## PROBLEM DESCRIPTION
The answer must consist of every line from the data that holds "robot".

## TASK INPUTS
━━━━

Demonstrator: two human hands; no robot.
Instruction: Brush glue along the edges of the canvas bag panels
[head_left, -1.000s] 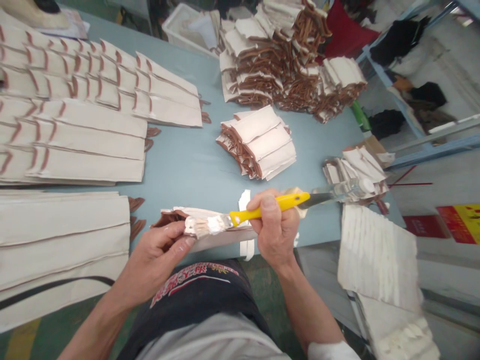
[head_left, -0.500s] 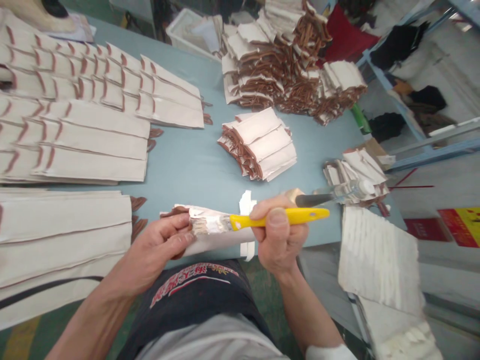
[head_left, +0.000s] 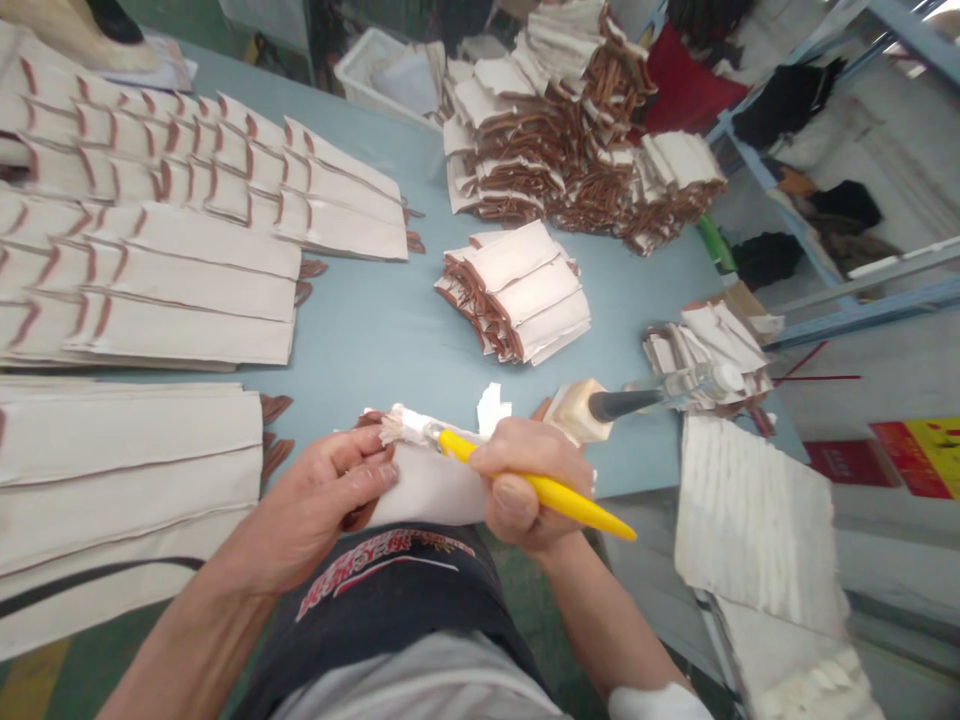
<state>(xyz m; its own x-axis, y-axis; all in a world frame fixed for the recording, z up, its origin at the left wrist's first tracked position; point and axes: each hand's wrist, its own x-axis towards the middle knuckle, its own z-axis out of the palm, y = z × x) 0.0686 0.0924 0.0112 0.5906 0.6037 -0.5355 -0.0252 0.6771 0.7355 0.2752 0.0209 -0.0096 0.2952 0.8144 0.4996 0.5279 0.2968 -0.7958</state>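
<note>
My right hand [head_left: 536, 485] is closed round the yellow handle of a paintbrush [head_left: 540, 488]. White paste coats the brush's bristles, which touch the upper left edge of a cream, brown-edged fabric piece [head_left: 439, 487]. My left hand [head_left: 330, 490] pinches that piece at its left end, thumb on top. The piece lies at the table's front edge, its right end partly hidden behind my right hand. A scrap of white paper or tape [head_left: 491, 408] lies just beyond it. Right of that stands a pale block-like container [head_left: 579, 410] with a dark stick leaning out of it.
Overlapping rows of cream pieces [head_left: 187, 260] cover the left of the blue-grey table [head_left: 367, 320]. A small bundle [head_left: 521, 290] sits mid-table, with a large heap [head_left: 555, 120] behind. A white bin [head_left: 390, 75] is at the back; a metal shelf [head_left: 802, 220] stands right.
My right hand has moved slightly down and left, tilting the brush so its handle end points down. The bristles have shifted up along the piece's edge. The pale container shows more fully.
</note>
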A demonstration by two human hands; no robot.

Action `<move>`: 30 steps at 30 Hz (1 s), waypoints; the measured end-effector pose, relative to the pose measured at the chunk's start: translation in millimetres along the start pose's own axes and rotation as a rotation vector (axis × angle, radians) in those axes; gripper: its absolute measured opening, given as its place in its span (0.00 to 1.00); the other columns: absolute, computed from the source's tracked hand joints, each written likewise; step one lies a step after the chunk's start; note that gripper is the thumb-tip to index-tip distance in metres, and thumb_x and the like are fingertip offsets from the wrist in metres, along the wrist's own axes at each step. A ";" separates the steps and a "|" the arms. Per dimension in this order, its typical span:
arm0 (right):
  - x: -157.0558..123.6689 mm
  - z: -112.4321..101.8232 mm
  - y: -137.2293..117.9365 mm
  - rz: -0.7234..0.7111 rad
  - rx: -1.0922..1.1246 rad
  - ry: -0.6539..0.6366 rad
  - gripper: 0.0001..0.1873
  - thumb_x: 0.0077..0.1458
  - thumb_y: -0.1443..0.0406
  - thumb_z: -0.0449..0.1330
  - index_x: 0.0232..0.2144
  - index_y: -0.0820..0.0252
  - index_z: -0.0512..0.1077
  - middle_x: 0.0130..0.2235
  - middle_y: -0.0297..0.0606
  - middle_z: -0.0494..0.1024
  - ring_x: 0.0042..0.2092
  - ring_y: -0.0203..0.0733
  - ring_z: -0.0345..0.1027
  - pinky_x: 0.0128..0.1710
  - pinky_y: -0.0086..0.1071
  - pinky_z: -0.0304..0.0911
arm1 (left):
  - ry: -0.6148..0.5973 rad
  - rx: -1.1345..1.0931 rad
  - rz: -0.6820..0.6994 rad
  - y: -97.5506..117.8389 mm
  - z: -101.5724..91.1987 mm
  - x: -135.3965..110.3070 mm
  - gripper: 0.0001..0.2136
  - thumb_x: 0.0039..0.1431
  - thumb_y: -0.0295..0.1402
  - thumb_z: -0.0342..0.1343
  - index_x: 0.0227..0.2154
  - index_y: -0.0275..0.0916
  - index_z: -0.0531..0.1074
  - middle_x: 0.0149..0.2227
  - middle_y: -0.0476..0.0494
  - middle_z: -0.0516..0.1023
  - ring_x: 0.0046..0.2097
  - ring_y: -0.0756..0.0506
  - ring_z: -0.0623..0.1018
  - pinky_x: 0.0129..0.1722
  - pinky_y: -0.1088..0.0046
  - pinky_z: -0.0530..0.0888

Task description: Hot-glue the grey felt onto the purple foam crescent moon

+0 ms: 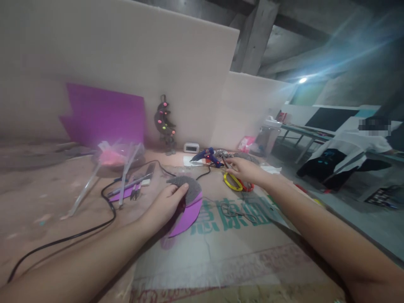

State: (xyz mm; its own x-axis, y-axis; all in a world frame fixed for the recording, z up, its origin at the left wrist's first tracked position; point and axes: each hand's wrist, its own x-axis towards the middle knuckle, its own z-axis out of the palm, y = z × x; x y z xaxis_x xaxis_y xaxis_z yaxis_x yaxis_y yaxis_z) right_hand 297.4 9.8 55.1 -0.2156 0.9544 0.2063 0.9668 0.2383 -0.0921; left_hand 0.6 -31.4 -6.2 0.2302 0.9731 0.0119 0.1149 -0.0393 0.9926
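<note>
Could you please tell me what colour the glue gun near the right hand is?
The glue gun is mostly dark blue, seen best in the head view.

Worktable (pixel 47 219), tan, scuffed top. On it: one pale sheet (pixel 240 252), green lettering, loops of grey cord (pixel 243 213) upon it. Black cable (pixel 73 234), trailing. Blue glue gun (pixel 205 155), toward the back. White digital clock (pixel 191 147), near the gun. Clear plastic bag (pixel 135 152), pink contents. Small white block (pixel 145 182), beside slim tools (pixel 135 191). Yellow and red scissor handles (pixel 232 182), by the right hand (pixel 244 169); lying or lifted, I cannot tell from here.
</note>
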 end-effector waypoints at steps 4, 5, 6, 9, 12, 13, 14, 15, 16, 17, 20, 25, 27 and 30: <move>38.2 16.4 -6.7 0.074 0.085 0.109 0.29 0.54 0.60 0.59 0.56 0.67 0.66 0.58 0.55 0.68 0.60 0.56 0.61 0.59 0.44 0.54 | -0.015 0.024 0.022 -0.5 -0.6 1.1 0.19 0.56 0.49 0.51 0.20 0.39 0.61 0.17 0.54 0.64 0.20 0.51 0.65 0.21 0.75 0.57; 47.6 19.7 -7.2 0.087 0.106 0.109 0.29 0.54 0.60 0.60 0.57 0.67 0.65 0.58 0.55 0.68 0.59 0.55 0.61 0.58 0.44 0.55 | -0.017 0.026 0.020 -1.7 -1.0 2.2 0.20 0.56 0.50 0.51 0.20 0.40 0.61 0.17 0.55 0.63 0.20 0.51 0.64 0.21 0.75 0.57; 56.5 22.7 -7.5 0.100 0.125 0.103 0.30 0.53 0.60 0.60 0.57 0.67 0.65 0.57 0.55 0.69 0.58 0.55 0.63 0.57 0.43 0.57 | -0.017 0.029 0.021 -3.2 -1.4 3.4 0.20 0.56 0.51 0.51 0.20 0.40 0.60 0.17 0.55 0.63 0.20 0.51 0.63 0.21 0.75 0.56; 77.9 32.4 -8.4 0.131 0.205 0.062 0.28 0.52 0.59 0.62 0.53 0.67 0.68 0.50 0.53 0.76 0.49 0.52 0.71 0.50 0.41 0.64 | -0.002 0.046 0.072 -7.5 -2.6 6.4 0.20 0.55 0.52 0.52 0.21 0.40 0.60 0.18 0.56 0.60 0.21 0.51 0.61 0.22 0.74 0.56; 90.0 44.3 -12.2 0.129 0.296 0.044 0.20 0.53 0.59 0.61 0.47 0.63 0.73 0.43 0.44 0.80 0.41 0.45 0.74 0.42 0.33 0.67 | -0.001 0.069 0.117 -9.2 -3.3 6.5 0.20 0.56 0.51 0.52 0.21 0.40 0.59 0.19 0.56 0.58 0.23 0.51 0.60 0.23 0.74 0.57; 92.0 48.3 -14.2 0.133 0.320 0.048 0.18 0.52 0.60 0.61 0.45 0.63 0.74 0.41 0.42 0.81 0.40 0.43 0.74 0.40 0.32 0.67 | -0.007 0.074 0.114 -9.1 -3.4 6.2 0.20 0.57 0.51 0.51 0.21 0.40 0.59 0.20 0.56 0.58 0.23 0.51 0.60 0.23 0.74 0.57; 93.3 52.0 -16.3 0.143 0.339 0.056 0.17 0.51 0.61 0.62 0.43 0.63 0.74 0.40 0.41 0.81 0.39 0.43 0.74 0.39 0.31 0.67 | -0.011 0.077 0.106 -8.7 -3.3 5.9 0.20 0.57 0.51 0.51 0.21 0.40 0.59 0.19 0.56 0.59 0.23 0.51 0.61 0.23 0.74 0.57; 93.8 55.2 -18.3 0.157 0.353 0.067 0.17 0.50 0.62 0.62 0.42 0.64 0.74 0.39 0.42 0.81 0.38 0.43 0.74 0.38 0.31 0.67 | -0.013 0.078 0.103 -8.3 -3.2 5.6 0.20 0.57 0.51 0.51 0.21 0.40 0.59 0.20 0.55 0.59 0.24 0.50 0.61 0.24 0.74 0.57; 93.7 57.5 -20.0 0.172 0.363 0.080 0.16 0.49 0.62 0.63 0.41 0.65 0.74 0.38 0.42 0.81 0.37 0.43 0.74 0.38 0.31 0.67 | -0.011 0.078 0.110 -7.7 -3.0 5.6 0.19 0.57 0.50 0.51 0.21 0.40 0.60 0.20 0.55 0.60 0.24 0.50 0.62 0.24 0.74 0.58; 93.3 58.8 -21.4 0.186 0.372 0.094 0.16 0.48 0.63 0.63 0.40 0.65 0.74 0.37 0.43 0.81 0.37 0.44 0.74 0.38 0.32 0.67 | -0.009 0.079 0.124 -7.0 -2.8 5.6 0.19 0.57 0.50 0.51 0.21 0.40 0.61 0.21 0.54 0.61 0.26 0.50 0.63 0.26 0.74 0.59; 91.1 56.7 -22.3 0.208 0.404 0.142 0.15 0.46 0.64 0.64 0.38 0.65 0.74 0.36 0.44 0.81 0.37 0.45 0.74 0.38 0.33 0.67 | -0.002 0.081 0.167 -4.9 -2.2 6.0 0.18 0.57 0.48 0.52 0.21 0.39 0.62 0.23 0.52 0.65 0.29 0.48 0.66 0.29 0.73 0.62; 81.4 40.7 -20.1 0.218 0.521 0.207 0.11 0.49 0.64 0.61 0.35 0.63 0.73 0.32 0.42 0.80 0.34 0.44 0.75 0.36 0.33 0.69 | -0.051 0.035 0.151 -2.3 -2.0 4.9 0.17 0.56 0.48 0.52 0.24 0.39 0.66 0.26 0.49 0.70 0.32 0.46 0.70 0.33 0.72 0.65; 70.1 33.6 -22.5 0.207 0.573 0.213 0.10 0.51 0.63 0.60 0.35 0.63 0.73 0.32 0.42 0.80 0.34 0.44 0.76 0.36 0.34 0.71 | -0.071 0.020 0.145 -3.0 -2.1 5.0 0.18 0.56 0.49 0.52 0.25 0.38 0.67 0.27 0.48 0.71 0.33 0.45 0.71 0.33 0.72 0.65; 40.1 24.0 -33.0 0.157 0.654 0.227 0.12 0.53 0.60 0.59 0.36 0.62 0.72 0.37 0.44 0.81 0.38 0.45 0.77 0.42 0.37 0.71 | -0.046 0.019 0.156 -5.7 -2.1 6.4 0.18 0.56 0.50 0.52 0.23 0.39 0.65 0.24 0.50 0.68 0.30 0.47 0.69 0.30 0.73 0.64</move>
State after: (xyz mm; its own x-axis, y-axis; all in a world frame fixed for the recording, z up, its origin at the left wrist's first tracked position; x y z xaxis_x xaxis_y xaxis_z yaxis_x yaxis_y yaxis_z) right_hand 253.6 44.5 43.0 0.0223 0.9424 0.3338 0.6879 0.2279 -0.6891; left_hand -0.6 -24.4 -11.5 0.2911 0.9432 0.1600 0.0921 -0.1941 0.9766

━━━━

## WRITTEN REPLY
Demonstrator: two human hands; no robot.
A demonstration by two human hands; no robot.

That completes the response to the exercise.